Customize the labels

mtcars |>
  ggplot(aes(x = wt,
             y = mpg,
             color = factor(cyl))) + 
  geom_point(size=3) +
  theme(text = element_text(size = 28)) +
  labs(x = "Car mass (x 1000 pounds)", 
       y = "Fuel consumption (mpg)", 
       color = "Number of\nCylinders", 
       title = "Car road test results", 
       caption = "from Motor Trend magazine") 

Customize the labels

Summary

  • Start with data

  • Pipe (|>) into ggplot

  • Define the aesthetics: aes(x = ..., y = ..., color = ..., shape = ...)

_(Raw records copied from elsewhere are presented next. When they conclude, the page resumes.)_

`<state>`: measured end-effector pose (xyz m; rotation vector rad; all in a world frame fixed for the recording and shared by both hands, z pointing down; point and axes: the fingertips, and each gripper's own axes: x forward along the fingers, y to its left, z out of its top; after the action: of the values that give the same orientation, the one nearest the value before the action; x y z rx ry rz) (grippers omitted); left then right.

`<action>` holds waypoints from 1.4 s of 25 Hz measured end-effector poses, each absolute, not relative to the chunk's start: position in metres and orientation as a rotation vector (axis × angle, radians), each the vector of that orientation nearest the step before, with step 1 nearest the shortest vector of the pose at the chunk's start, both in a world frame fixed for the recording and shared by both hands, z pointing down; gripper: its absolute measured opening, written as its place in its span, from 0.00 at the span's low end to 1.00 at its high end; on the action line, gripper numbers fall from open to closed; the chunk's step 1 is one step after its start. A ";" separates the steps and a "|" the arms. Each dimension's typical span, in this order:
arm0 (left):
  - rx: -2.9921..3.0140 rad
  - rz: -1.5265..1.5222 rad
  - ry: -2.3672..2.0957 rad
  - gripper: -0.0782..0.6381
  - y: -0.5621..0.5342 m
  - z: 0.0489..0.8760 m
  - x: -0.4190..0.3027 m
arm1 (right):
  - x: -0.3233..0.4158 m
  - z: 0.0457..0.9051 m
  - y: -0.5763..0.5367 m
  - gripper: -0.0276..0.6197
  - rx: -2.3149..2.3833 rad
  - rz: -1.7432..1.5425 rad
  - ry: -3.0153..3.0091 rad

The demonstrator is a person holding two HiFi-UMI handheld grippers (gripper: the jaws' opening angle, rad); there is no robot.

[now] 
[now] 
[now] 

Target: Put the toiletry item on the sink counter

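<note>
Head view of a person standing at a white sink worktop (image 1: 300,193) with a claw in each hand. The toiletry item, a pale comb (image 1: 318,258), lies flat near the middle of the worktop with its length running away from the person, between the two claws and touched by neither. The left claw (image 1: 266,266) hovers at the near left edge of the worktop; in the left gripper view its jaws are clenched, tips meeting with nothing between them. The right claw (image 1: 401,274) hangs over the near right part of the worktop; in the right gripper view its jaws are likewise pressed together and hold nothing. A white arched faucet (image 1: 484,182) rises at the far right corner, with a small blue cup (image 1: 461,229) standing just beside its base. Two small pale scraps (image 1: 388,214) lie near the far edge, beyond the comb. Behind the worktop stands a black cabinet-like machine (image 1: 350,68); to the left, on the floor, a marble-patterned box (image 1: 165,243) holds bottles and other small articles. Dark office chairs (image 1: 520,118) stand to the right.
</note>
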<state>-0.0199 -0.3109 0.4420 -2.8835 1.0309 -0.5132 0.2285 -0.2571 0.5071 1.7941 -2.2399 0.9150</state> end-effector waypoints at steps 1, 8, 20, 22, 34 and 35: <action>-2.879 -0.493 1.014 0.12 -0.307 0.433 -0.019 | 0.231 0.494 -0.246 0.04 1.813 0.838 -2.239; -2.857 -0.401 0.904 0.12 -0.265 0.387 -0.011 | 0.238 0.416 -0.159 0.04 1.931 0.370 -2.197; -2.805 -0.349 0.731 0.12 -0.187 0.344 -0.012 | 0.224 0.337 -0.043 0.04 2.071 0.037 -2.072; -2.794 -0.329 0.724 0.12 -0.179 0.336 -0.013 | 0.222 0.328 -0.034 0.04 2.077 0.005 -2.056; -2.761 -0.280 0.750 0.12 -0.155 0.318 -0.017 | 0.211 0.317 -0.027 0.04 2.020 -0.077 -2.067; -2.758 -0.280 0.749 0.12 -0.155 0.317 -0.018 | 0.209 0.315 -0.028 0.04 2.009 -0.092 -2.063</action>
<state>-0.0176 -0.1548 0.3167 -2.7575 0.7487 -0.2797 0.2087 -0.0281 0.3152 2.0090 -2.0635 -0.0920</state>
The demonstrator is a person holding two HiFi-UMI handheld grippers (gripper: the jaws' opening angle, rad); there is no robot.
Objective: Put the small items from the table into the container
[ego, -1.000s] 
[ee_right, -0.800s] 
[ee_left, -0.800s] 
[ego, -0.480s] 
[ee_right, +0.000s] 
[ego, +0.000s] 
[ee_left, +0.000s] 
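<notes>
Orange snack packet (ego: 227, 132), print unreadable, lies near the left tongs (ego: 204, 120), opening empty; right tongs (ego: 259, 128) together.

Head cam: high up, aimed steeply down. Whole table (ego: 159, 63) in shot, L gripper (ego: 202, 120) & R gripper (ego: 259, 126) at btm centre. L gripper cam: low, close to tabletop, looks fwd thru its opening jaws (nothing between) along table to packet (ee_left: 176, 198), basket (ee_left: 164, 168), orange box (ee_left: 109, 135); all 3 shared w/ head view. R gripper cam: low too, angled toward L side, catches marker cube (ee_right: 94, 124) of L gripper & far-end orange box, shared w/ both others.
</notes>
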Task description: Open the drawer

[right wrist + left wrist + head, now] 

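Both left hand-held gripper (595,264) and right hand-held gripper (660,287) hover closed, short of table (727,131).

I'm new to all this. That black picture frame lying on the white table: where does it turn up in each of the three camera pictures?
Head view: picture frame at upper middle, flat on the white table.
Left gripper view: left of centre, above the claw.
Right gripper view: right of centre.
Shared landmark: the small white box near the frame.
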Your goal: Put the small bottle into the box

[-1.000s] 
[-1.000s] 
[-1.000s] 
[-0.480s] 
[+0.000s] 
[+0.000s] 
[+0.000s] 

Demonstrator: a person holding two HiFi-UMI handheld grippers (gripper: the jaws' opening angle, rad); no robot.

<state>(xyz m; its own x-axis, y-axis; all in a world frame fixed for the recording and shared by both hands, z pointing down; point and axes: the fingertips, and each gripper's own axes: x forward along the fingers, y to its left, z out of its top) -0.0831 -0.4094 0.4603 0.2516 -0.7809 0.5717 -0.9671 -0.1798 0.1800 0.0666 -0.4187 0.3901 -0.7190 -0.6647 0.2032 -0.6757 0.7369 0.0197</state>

  • Define the geometry: geom_point shown here, but there are lots more

  • Customize text

Suggested reading

  • Course notes: Making your first plot

  • Healy. Section 2.6. Make your first figure

  • R4DS. Chapter 3: Data visualization

  • Lots more detail: The ggplot2 book

Exercises and Assignment

  • Try these plotting commands on your own

  • Assignment 1: Your first plotting exercises

Datasets to experiment with

  • mtcars, iris and many other well-known data in datasets package
  • penguins in palmerpenguins package
  • gapminder in gapminder package (see Gapminder website too)
  • diamonds in ggplot2 package

First steps with any dataset

Look at the data: use glimpse(mtcars) and View(mtcars) or just mtcars in the console.

Read documentation: ?mtcars or use search in the “Help” panel.

glimpse is in the dplyr package. Load it into your R session using library(tidyverse).